Description of the task ->
Your task is to copy the lines of the data below from the line holding "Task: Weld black" through the line holding "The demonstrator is", inclusive, exactly and with nothing added.
=== Records for this exercise ===
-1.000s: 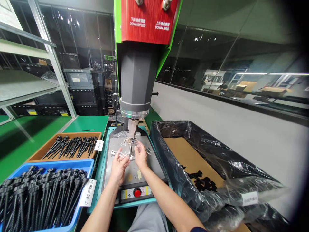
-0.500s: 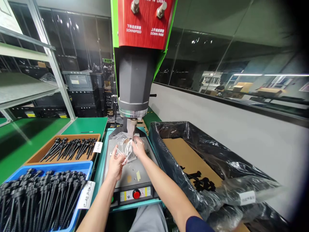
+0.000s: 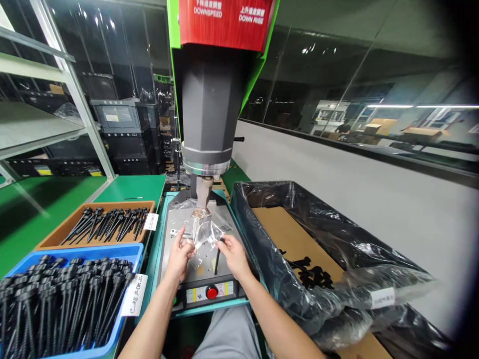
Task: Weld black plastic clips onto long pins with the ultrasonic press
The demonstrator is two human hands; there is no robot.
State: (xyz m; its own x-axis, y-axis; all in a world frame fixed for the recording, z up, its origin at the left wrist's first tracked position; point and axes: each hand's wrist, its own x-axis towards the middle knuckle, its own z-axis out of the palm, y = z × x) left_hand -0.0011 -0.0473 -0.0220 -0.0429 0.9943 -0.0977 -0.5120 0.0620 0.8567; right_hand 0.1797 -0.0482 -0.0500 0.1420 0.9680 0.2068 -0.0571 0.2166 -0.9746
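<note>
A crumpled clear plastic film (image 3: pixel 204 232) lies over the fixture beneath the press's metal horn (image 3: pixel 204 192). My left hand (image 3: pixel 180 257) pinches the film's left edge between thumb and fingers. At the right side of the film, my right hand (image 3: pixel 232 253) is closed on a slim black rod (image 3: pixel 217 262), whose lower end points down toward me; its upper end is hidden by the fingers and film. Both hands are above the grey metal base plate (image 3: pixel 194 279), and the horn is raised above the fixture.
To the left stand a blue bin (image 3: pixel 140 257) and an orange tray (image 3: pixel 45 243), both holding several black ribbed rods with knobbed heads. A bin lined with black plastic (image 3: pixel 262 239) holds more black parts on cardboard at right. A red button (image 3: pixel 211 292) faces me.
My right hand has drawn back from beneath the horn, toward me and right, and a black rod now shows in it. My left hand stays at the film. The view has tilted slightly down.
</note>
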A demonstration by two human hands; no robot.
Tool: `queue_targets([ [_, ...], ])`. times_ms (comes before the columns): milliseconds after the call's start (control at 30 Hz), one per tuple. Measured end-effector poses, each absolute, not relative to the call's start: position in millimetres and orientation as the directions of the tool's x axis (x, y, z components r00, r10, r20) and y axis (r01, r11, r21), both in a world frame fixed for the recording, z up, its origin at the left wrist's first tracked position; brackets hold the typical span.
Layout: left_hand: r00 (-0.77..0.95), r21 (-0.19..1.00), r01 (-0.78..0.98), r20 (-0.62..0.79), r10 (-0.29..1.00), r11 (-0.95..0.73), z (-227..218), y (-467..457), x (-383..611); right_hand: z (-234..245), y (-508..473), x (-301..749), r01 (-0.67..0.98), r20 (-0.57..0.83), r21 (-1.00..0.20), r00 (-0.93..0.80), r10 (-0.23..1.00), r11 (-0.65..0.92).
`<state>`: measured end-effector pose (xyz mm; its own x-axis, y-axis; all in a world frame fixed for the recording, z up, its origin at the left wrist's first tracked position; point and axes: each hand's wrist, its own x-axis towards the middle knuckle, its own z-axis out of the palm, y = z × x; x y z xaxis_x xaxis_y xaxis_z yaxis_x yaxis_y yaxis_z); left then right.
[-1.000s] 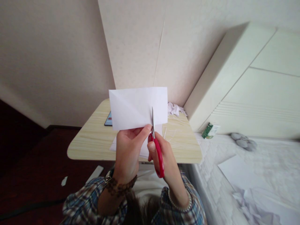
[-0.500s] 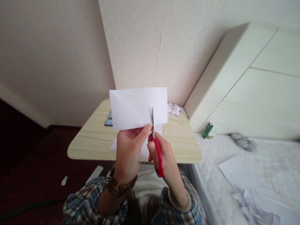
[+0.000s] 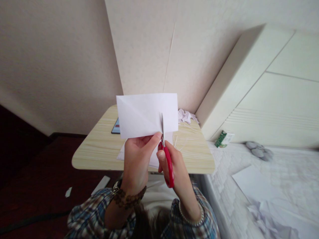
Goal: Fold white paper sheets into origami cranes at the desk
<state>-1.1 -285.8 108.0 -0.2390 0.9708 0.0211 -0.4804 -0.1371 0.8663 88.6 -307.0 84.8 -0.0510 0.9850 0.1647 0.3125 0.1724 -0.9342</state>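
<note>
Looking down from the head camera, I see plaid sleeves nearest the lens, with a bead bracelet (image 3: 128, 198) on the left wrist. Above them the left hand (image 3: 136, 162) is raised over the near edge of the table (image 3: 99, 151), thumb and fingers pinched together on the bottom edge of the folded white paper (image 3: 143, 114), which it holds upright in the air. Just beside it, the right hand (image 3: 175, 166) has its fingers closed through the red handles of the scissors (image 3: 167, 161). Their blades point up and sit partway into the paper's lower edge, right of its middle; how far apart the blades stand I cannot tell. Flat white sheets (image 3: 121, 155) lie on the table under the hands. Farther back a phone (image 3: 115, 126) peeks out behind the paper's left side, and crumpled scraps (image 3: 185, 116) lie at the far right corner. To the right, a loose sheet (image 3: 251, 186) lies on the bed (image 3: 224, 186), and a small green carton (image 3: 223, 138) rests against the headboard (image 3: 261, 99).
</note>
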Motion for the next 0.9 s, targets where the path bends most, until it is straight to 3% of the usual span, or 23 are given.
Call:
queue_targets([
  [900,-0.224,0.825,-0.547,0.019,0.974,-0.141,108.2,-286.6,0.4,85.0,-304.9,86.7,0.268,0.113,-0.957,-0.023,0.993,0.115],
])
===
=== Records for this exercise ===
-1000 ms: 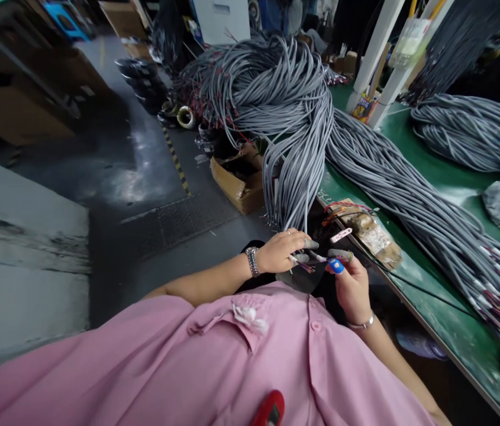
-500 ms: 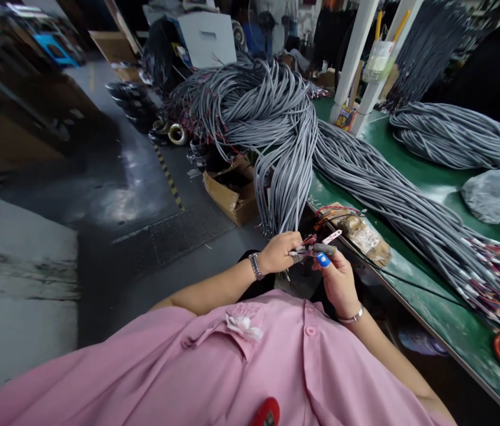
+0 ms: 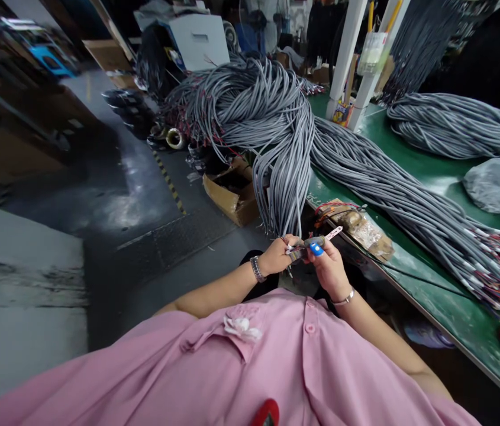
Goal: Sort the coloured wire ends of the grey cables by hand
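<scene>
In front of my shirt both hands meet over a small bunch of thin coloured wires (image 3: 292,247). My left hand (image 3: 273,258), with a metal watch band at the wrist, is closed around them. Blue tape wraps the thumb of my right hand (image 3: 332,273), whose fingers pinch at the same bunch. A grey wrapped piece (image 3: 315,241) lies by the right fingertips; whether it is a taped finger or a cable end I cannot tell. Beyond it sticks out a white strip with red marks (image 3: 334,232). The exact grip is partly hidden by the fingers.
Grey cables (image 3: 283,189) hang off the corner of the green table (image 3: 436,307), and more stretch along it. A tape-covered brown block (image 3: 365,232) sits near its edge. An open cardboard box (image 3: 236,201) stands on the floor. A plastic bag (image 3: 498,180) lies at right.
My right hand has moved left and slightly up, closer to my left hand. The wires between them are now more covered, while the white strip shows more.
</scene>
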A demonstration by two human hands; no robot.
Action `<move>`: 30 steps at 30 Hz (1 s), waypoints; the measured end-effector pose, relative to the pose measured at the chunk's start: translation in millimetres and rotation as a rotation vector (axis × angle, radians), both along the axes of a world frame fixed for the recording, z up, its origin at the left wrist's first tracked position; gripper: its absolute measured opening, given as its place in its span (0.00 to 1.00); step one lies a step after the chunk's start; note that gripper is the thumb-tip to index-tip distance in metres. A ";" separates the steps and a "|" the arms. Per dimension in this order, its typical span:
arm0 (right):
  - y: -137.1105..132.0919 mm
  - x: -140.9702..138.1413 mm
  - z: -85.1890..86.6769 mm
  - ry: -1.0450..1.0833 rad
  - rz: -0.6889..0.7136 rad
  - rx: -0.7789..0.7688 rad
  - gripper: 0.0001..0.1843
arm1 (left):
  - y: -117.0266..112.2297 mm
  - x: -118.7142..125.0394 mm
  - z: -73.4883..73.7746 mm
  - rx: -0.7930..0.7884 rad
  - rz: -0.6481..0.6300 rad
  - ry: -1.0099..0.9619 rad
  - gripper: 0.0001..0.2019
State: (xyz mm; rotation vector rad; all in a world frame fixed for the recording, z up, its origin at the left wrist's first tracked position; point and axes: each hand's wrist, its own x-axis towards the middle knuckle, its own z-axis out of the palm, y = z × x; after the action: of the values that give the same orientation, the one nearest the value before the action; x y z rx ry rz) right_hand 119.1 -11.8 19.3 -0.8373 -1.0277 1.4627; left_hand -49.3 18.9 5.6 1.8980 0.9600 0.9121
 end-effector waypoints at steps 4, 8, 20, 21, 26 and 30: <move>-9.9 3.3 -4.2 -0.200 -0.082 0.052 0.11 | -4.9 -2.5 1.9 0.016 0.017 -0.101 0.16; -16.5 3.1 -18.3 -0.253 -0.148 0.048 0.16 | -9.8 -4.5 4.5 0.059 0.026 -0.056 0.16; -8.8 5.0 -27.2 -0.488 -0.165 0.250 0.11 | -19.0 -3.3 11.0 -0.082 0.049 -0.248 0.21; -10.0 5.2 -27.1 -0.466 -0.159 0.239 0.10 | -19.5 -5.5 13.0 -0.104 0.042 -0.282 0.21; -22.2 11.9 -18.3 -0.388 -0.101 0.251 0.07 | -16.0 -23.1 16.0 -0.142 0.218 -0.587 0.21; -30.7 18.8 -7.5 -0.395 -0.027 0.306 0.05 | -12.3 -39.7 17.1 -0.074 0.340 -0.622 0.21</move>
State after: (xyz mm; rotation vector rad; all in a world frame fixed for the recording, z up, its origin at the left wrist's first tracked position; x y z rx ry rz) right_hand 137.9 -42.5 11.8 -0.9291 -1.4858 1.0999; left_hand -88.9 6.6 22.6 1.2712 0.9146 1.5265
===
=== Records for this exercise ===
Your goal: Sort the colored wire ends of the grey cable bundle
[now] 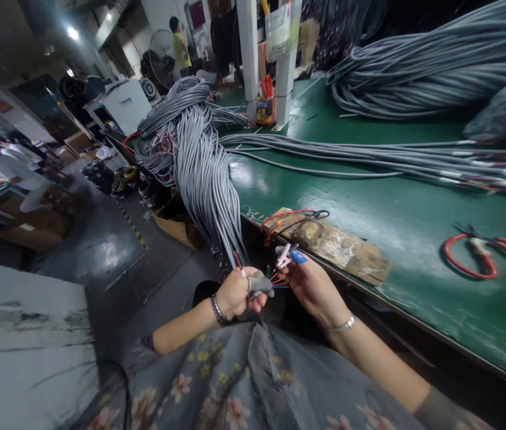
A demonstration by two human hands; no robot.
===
Exercise result ->
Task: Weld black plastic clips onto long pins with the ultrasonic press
The demonstrator is two human hands; there is no robot.

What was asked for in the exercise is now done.